▶ **Assignment**: Every line below that includes "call" counts toward the total. Report that total alone.

──────── Given data

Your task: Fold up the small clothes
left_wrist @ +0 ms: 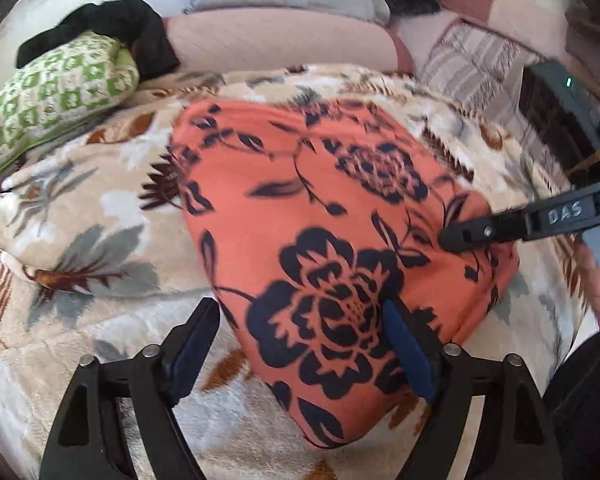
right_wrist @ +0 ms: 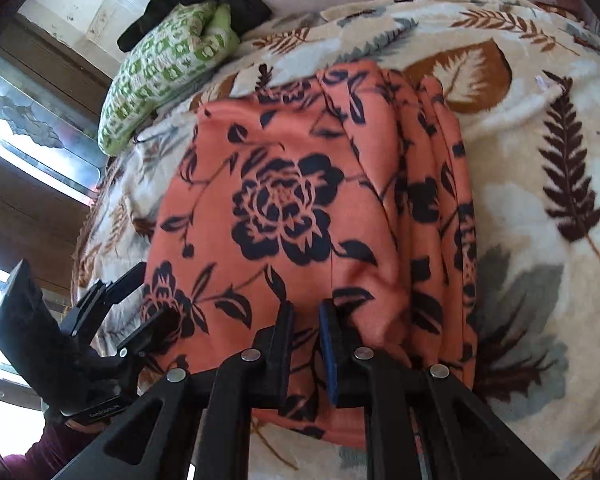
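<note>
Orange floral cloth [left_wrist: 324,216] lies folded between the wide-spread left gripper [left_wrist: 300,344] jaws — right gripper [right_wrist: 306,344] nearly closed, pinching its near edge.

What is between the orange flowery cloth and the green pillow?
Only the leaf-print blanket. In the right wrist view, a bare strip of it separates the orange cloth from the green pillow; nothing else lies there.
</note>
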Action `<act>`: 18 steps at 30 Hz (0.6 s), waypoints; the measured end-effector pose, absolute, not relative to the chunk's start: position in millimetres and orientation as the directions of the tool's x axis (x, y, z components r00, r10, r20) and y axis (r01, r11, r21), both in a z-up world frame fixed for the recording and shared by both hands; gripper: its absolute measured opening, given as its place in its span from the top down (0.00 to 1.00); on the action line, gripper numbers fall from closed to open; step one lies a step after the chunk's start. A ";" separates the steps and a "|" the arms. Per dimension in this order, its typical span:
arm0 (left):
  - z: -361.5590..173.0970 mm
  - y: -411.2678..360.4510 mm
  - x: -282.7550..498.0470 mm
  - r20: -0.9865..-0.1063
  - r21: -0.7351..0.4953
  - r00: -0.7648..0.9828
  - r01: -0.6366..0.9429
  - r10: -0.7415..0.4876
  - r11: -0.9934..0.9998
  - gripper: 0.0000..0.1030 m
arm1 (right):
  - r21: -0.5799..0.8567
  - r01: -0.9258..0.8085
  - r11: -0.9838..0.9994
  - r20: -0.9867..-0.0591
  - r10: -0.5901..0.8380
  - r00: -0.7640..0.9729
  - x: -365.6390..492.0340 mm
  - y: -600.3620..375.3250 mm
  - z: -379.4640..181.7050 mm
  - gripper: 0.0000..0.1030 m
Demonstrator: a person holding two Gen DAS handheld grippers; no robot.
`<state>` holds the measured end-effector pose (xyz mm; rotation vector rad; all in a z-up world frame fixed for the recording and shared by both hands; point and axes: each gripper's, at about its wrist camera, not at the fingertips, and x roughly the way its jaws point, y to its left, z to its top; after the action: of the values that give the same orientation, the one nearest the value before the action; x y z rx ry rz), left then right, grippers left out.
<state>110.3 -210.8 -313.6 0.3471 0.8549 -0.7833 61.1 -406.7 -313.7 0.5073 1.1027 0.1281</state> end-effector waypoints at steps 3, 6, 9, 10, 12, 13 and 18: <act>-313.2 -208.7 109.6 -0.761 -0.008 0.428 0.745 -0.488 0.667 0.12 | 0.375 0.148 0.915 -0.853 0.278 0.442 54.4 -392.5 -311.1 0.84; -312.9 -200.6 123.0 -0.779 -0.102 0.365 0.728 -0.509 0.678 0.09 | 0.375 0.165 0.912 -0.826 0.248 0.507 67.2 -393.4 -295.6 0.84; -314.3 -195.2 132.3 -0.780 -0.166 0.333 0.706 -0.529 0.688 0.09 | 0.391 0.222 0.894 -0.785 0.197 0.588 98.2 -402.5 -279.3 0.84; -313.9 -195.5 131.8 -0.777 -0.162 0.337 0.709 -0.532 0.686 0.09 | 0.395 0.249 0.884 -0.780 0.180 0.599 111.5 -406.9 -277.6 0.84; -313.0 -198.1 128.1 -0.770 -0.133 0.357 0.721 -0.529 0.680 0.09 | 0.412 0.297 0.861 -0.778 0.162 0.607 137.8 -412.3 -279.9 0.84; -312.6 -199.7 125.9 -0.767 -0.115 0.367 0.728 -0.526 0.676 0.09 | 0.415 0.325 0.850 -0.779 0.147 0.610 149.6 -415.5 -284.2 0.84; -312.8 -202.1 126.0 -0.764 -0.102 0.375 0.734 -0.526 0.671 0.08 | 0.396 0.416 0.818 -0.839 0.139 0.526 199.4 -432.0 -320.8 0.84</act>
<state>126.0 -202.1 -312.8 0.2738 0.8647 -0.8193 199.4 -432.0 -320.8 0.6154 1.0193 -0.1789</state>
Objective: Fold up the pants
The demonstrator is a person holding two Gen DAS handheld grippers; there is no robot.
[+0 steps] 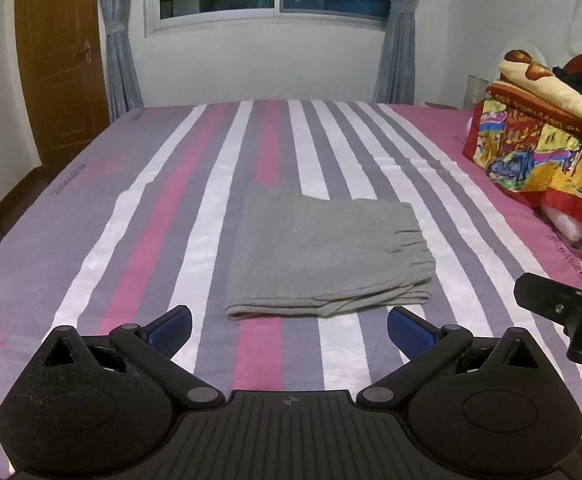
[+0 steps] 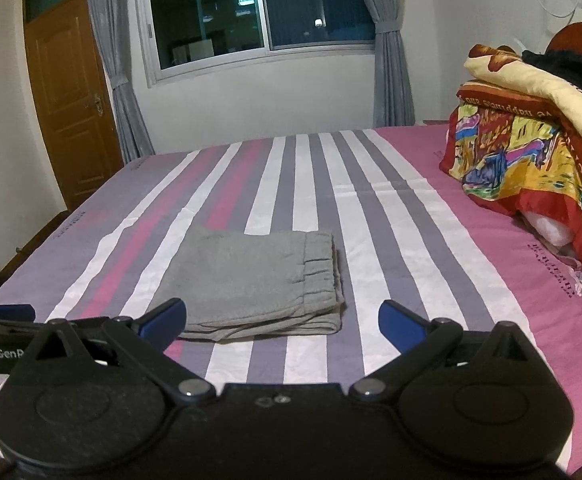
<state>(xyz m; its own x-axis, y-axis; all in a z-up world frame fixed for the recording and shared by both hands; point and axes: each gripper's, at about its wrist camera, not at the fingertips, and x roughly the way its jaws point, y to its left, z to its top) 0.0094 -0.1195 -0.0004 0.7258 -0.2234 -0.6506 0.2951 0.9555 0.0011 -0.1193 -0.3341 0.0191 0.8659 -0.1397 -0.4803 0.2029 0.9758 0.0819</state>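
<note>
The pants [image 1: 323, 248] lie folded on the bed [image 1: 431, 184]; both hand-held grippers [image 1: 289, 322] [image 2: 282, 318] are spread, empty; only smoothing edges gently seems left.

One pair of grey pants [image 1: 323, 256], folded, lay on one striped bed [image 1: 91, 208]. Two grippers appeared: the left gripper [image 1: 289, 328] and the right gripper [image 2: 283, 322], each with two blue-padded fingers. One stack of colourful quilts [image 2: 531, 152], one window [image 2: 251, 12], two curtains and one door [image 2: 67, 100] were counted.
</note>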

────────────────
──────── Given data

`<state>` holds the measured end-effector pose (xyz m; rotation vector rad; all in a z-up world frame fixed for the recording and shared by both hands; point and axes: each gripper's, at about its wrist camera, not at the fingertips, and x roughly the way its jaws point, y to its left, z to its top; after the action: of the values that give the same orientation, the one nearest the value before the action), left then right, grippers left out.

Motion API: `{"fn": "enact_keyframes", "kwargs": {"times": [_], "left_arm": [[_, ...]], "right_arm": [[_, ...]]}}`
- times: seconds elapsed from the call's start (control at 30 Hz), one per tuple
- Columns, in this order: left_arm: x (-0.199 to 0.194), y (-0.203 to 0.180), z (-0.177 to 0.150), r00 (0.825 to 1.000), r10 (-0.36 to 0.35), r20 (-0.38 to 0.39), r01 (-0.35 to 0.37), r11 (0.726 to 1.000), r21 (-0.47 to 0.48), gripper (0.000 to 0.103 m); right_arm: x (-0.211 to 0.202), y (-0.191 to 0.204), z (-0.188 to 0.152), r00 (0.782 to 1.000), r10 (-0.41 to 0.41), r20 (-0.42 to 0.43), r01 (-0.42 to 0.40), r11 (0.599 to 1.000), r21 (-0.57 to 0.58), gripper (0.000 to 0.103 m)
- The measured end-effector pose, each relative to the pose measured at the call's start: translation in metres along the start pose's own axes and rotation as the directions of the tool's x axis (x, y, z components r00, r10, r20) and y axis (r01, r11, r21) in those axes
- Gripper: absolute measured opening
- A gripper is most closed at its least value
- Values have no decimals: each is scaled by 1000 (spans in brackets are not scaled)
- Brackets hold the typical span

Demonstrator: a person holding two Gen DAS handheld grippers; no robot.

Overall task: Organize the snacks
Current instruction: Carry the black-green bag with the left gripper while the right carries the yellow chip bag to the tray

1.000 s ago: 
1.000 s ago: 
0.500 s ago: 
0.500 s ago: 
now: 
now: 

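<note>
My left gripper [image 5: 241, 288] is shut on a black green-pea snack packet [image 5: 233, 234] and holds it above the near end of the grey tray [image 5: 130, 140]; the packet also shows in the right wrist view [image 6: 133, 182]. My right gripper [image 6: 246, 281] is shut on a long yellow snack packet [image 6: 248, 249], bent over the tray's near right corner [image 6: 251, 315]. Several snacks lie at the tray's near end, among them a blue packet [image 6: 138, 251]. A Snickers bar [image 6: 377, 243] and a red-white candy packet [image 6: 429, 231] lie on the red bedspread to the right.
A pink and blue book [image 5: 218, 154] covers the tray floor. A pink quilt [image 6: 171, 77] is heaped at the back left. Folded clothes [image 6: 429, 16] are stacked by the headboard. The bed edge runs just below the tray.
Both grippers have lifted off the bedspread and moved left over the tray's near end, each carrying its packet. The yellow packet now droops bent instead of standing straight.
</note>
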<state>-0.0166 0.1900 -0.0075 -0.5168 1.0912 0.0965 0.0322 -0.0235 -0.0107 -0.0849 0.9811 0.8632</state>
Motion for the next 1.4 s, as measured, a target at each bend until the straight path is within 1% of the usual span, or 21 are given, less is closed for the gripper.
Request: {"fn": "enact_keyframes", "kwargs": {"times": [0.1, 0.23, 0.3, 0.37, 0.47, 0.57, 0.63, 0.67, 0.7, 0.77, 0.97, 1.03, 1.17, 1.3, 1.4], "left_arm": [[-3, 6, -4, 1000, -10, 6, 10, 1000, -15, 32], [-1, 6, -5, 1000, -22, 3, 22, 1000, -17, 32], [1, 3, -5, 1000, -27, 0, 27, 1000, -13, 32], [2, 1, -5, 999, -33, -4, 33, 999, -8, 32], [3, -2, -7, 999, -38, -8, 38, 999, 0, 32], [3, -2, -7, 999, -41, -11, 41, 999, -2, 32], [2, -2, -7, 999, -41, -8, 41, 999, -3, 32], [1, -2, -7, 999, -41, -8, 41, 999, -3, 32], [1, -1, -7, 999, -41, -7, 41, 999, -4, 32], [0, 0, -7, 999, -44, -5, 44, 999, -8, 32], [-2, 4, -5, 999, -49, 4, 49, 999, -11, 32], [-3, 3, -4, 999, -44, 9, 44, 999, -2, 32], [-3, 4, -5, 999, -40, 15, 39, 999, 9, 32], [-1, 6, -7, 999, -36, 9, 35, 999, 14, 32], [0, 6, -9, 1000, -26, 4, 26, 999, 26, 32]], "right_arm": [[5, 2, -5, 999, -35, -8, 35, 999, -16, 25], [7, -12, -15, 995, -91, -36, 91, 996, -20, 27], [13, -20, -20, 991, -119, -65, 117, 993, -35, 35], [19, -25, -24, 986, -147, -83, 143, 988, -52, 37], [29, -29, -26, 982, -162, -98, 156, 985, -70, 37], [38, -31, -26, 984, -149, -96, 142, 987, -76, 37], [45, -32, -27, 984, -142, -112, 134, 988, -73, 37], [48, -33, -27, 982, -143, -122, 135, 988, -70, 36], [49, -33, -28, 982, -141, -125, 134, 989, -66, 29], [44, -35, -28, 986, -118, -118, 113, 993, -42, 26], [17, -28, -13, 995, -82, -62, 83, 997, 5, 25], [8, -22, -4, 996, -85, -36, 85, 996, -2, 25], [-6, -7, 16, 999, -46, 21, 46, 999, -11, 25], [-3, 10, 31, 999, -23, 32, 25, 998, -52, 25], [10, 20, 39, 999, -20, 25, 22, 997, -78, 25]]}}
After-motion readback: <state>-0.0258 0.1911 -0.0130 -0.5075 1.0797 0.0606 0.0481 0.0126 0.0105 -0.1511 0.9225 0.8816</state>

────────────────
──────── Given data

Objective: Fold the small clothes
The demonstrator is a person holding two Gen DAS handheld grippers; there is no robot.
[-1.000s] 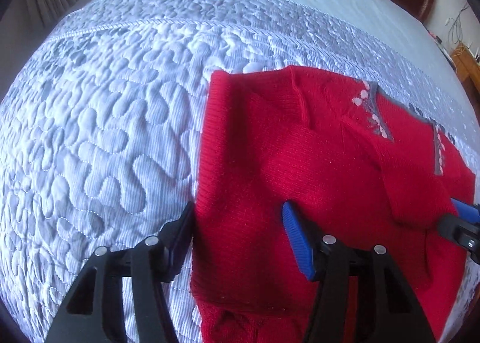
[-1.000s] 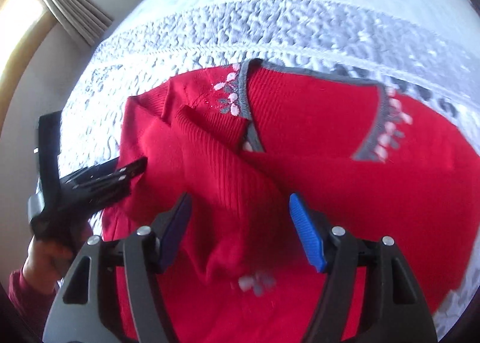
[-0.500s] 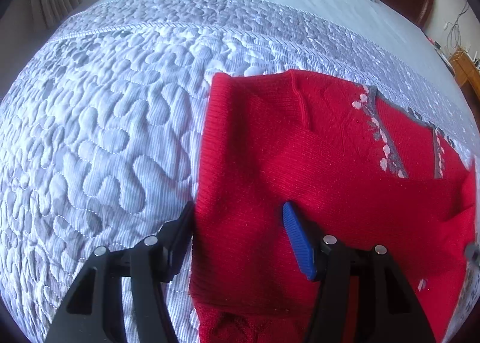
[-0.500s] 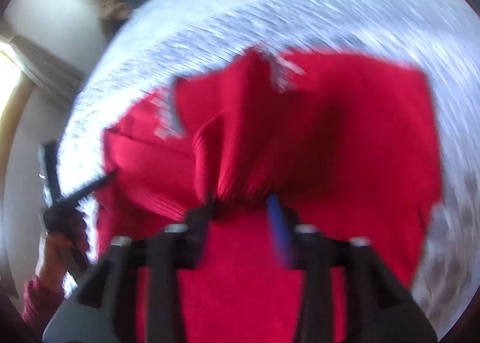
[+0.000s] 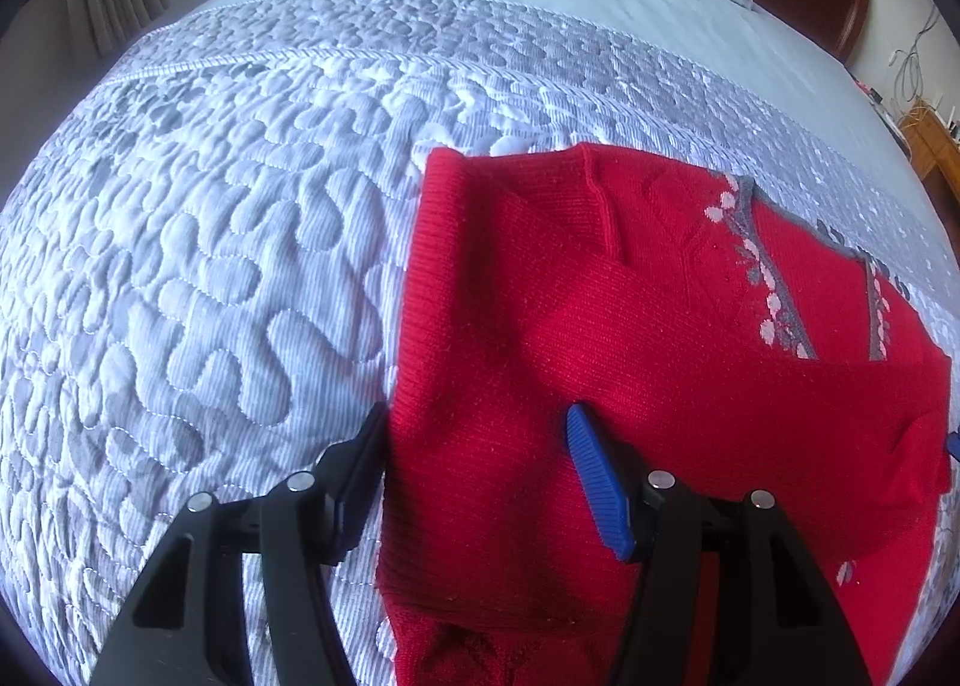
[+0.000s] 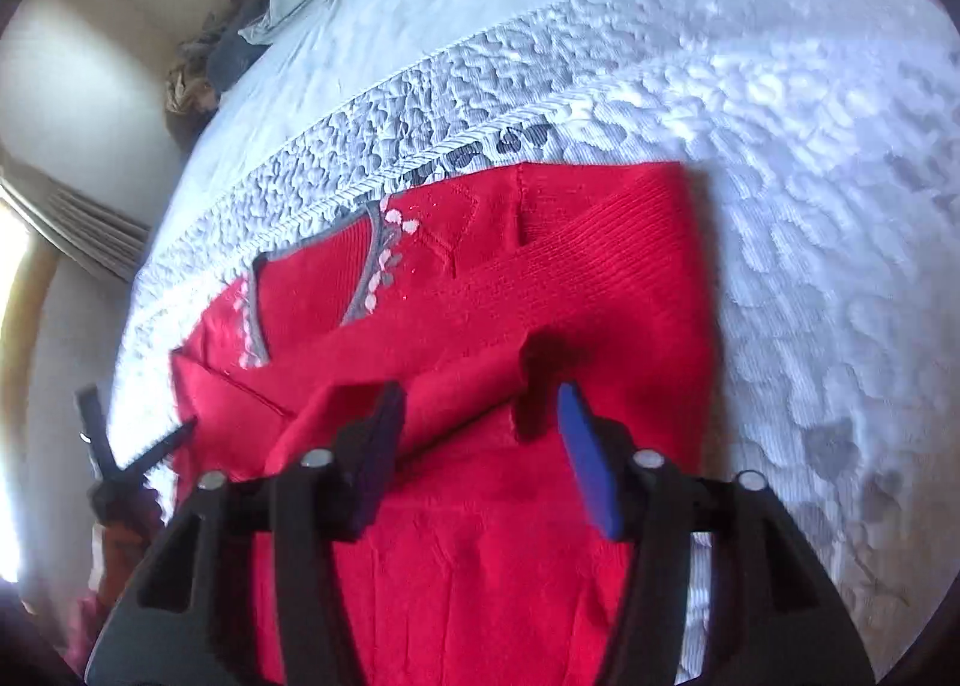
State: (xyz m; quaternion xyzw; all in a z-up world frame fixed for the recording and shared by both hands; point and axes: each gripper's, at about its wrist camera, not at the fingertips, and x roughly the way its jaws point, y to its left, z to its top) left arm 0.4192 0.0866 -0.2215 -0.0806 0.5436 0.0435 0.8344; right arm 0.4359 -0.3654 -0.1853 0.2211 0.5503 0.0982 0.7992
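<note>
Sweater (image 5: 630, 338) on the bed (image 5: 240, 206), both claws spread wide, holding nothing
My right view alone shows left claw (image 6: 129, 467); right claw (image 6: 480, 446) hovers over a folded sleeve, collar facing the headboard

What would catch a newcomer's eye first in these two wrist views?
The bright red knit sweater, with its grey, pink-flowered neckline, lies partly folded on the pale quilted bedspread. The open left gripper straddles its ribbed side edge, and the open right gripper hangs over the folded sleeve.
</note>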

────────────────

▶ **Your solution**: 2